L’odyssée enfantine de l’opposition politique camerounaise continue
© Correspondance : Leon Tuam | 28 Jul 2017 11:00:59 | 4760Une tête honnête et bien instruite sur la situation du Cameroun ne peut parler de la place quasi inexistante de l’opposition politique sans élaborer un discours consistant et cohérent sur le grand rôle du rouleau compresseur que figure le pouvoir RDPC en place depuis 1982. Mais est-ce vraiment une excuse valable, viable et péremptoire ?
Non. À la scruter depuis trois décennies, ceci ne saurait justifier la fuite et les faiblesses criardes de cette opposition politique. L’on dirait même que cette opposition est par extension le co-bourreau du peuple car, jusqu’ici, elle a échoué d’adopter une démarche et des actions conséquentes que choisissent les vrais leaders des peuples sous des pouvoirs aux allures despotiques.
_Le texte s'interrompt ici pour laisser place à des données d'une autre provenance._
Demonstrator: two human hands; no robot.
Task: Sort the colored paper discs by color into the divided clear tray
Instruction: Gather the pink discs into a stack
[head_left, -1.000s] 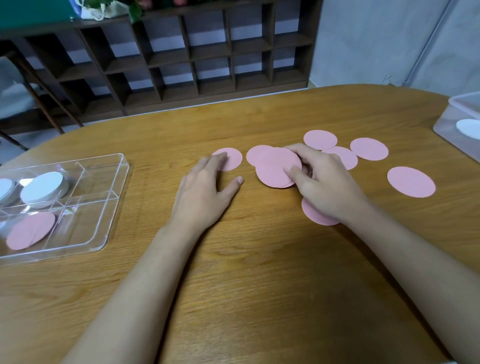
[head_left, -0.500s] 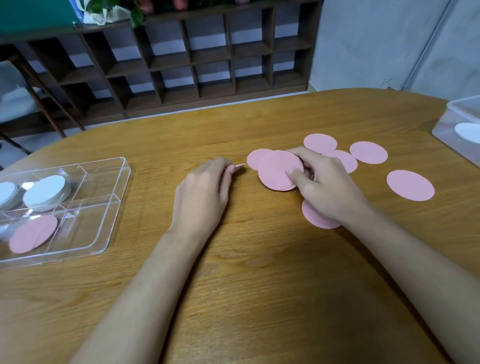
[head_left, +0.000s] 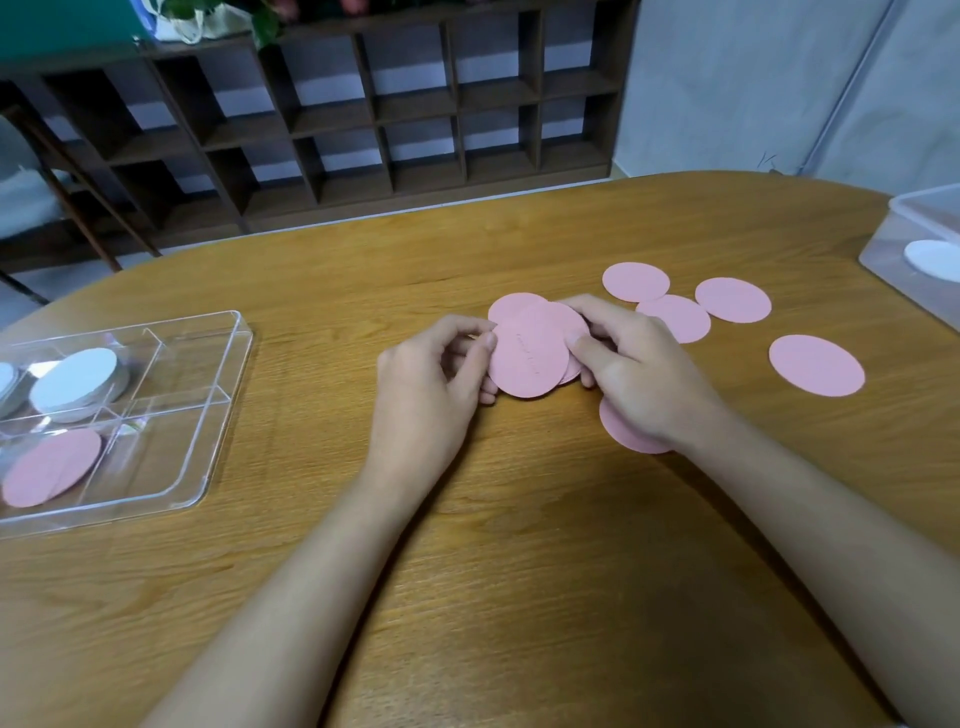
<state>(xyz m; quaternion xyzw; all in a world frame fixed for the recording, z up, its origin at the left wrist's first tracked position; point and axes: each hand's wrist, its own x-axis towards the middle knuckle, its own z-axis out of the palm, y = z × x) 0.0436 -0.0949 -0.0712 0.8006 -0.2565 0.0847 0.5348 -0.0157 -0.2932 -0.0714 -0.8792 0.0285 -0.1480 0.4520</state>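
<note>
Both hands meet over a small stack of pink discs (head_left: 530, 358) near the middle of the wooden table (head_left: 519, 545). The left hand (head_left: 436, 379) pinches the stack's left edge between curled fingers and thumb, and the right hand (head_left: 639, 374) grips its right edge, thumb on top. A faint line of marks runs across the top disc, too small to read. Another pink disc (head_left: 511, 306) lies partly under the stack. More loose pink discs (head_left: 732, 300) lie to the right, and one pink disc (head_left: 623, 434) is partly under the right wrist. The divided clear tray (head_left: 228, 395) sits well to the left. It holds a white disc stack (head_left: 72, 387) in a far compartment and pink discs (head_left: 52, 474) in a near one.
</note>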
La bêtise, la naïveté, l’égoïsme, la paresse et la trahison qui ont souvent caractérisé cette opposition semblent ne pas la quitter toujours au moment où l’année 2018 (année décisive de la présidentielle) tel un taureau en furie fonce sur nous.
Sinon, comment saisir que des leaders de cette opposition, des intellectuels et une partie des leaders d’opinions croient et soutiennent même mordicus qu’aller à cette élection sous les dispositions électorales injustes et opaques actuelles n’empêchera point l’opposition de la remporter ? Comme le pouvoir, seraient-ils eux aussi en train de préparer le chaos au Cameroun ?
Ce peuple a trop souffert et n’a plus besoin de leaders aventuriers. S’ils sont sans consistance, qu’ils disposent ou se taisent ! Ces gens oublient-ils dans quel contexte les autres élections ont été organisées depuis 1992 et quels ont été les résultats chaque fois ? S’ils l’ignorent, alors rappelons-le leur et au lecteur lointain qui ignore nos réalités politiques :
On a eu lors des élections passées des électeurs fictifs et des bureaux de vote fictifs, le bourrage des urnes, intimidations et violences sur les représentants de l’opposition dans les fiefs du pouvoir, la falsification des procès-verbaux par les autorités administratives ; à ceci s’ajoute le refus d’élection à deux tours, répressions, détentions et incarcérations arbitraires, interdictions des conférences et meetings publics de l’opposition, etc.
En matière électorale au Cameroun, le pouvoir en place a tout vissé à son profit après la victoire de John Fru Ndi à la présidentielle de 1992. Le plus surprenant, c’est que des Camerounais s’opposent ou s’écartent des voies et choix telle que la refonte du système électoral garantissant des élections justes et transparentes, ce qui conduira à un changement politique pacifique au Cameroun.
Oser aller aux élections en 2018 au Cameroun sans révision des règles du jeu, c’est maintenir ce pouvoir en place, c’est accepter la descente aux enfers du pays, c’est maintenir les APE, le FCFA, la Françafrique, le bradage et pillage des ressources nationales, c’est renforcer chez nous la présence du FMI et de la BM qui n’ont jamais aidé un seul pays à se développer, c’est choisir le chaos.
Et ne doutez pas, ne doutons pas ! Ceux qui voient Paul Biya se retirer en 2018 sont des malvoyants. Le musellement de l’opposition, les remaniements ici et là, l’atermoiement de la remise d’ordinateurs promis, Les nouveaux promus dans les armées et tous les décrets dont il nous arrose, etc. signalent qu’il n’est pas prêt à perdre le pouvoir, à voir tomber son parti. C’est l’art de « gagner ».
Sur ces entrefaites, tous ceux des Camerounais qui encouragent le peuple à aller à la présidentielle de 2018 sous les dispositions électorales actuelles sont mûs par des intérêts égoïstes, des promesses alléchantes et tous les autres profits que l’environnement sociopolitique tissé du faux et du flou offre. Ceux-là sont des antipatriotes.
C’est en vain qu’on cherchera et aura le changement politique pacifique dans le pays sous les dispositions électorales présentes. La descente aux enfers du pays continue sous le régime-sauterelle actuel tandis que continue l’odyssée enfantine de l’opposition politique. Le citoyen qui se lèvera et mettra fin au jeu calamiteux de ces deux acteurs deviendra immortel dans le cœur du peuple.